Wie sich das Petersburger Cabinet auch öffentlich aussprechen mag, so ist es mehr als wahrscheinlich, daß die russischen Armeen mit dem Frühlinge den Feldzug gegen die Türken eröffnen werden. Seitdem sich Rußland durch den Frieden von 1812 in Besitz von Bessarabien und der Festung Ismaïl befindet, so ist es für ein türkisches Heer fast unmöglich, sich in der Moldau und Wallachei zu behaupten; es würde sich beim ersten Angriff hinter die Donau zurückziehen müssen. Der erste kräftige Widerstand von Seiten der Türken ist daher zwischen Tutschuck und Silistria in der Bulgarei zu erwarten, wo der natürliche Vertheidigungsplan der ist, rechts die Pässe von Bagatag zu vertheidigen und links den Uebergang über die Donau [275] zwischen Widdin und Orsowa zu halten. Dieser Strom ist bei der jetzigen Lage der Türkei ihre wahre Militärgränze: aber selbst diese Vertheidigungslinie ist keineswegs so außerordentlich vortheilhaft, als es auf eine oberflächliche Betrachtung scheinen mag. Die vielen Windungen des Flusses erleichtern nämlich die Flügelbewegungen einer angreifenden Armee bedeutend, denn da die Türken nicht wissen, an welchem Punkte der Feind den Uebergang versuchen wird, so sind sie genöthigt, ihre Streitkräfte um so mehr zu vertheilen und dadurch zu schwächen, je länger die Linie ist, welche der Fluß bildet. Nur ein Feldherr von dem Genie des Prinzen Eugen könnte – durch einen ähnlichen Operationsplan, wie der so meisterhaft ausgeführte vom Jahr 1814 am Mincio – eine solche Stellung mit Erfolg vertheidigen.

Die Russen, denen es so leicht wird, 200,000 Mann ins Feld zu stellen, können außerdem noch auf die Hülfe von 25,000 Servieren rechnen, und sobald es ihnen gelungen ist, den Uebergang über die Donau zu forciren, so fällt ihnen sogleich ein großer Theil der christlichen Bevölkerung aller der Provinzen zu, welche im Süden dieses Stromes liegen. Nun müßten sie ihre ganze Macht gegen Adrianopel wenden, und zu gleicher Zeit eine Flotte auf dem schwarzen Meere zusammenziehen. Dann wäre die Lage der Türken, trotz der Talente und der Tapferkeit ihres jetzigen Hauptes, das unter seinen Landsleuten für einen zweiten Napoleon gilt, äußerst bedenklich. Der Nordwind bringt ein Schiff bei der reißenden Geschwindigkeit der Strömung in dieser Gegend in 48 Stunden von der Mündung des Don bis zum Eingang in den Bosphorus, und in noch weit kürzerer Zeit von dort nach den Dardanellen.

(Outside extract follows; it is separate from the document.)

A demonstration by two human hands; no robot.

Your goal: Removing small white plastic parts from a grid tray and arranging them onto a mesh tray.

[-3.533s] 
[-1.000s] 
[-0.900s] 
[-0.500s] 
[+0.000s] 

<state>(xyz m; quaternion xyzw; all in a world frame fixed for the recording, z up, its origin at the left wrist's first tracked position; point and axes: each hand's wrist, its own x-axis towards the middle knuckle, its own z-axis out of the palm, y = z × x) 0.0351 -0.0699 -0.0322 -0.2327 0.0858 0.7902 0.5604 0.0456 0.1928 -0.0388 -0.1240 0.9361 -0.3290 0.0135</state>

Die einzige Macht, welche das Vordringen Rußlands gegen Süden verhindern kann, und zugleich diejenige, welche das meiste Interesse dabei hat, daß es den Pruth nicht überschreitet, ist offenbar Oesterreich, wie wir in einem unserer folgenden Blätter weiter auszuführen gedenken.

  1. Aus„the Sphynx“ einem neueren, außerhalb England noch sehr wenig bekannten, aber höchst geistreich redigirten Blatte der äußersten Whigs. Man sieht daraus, daß die letzteren, die sogenannten Vertheidiger der „Freiheit auf der ganzen Erde“ über gewisse Punkte der äußeren Politik dieselbe Sprache führen, wie die äußersten Tories.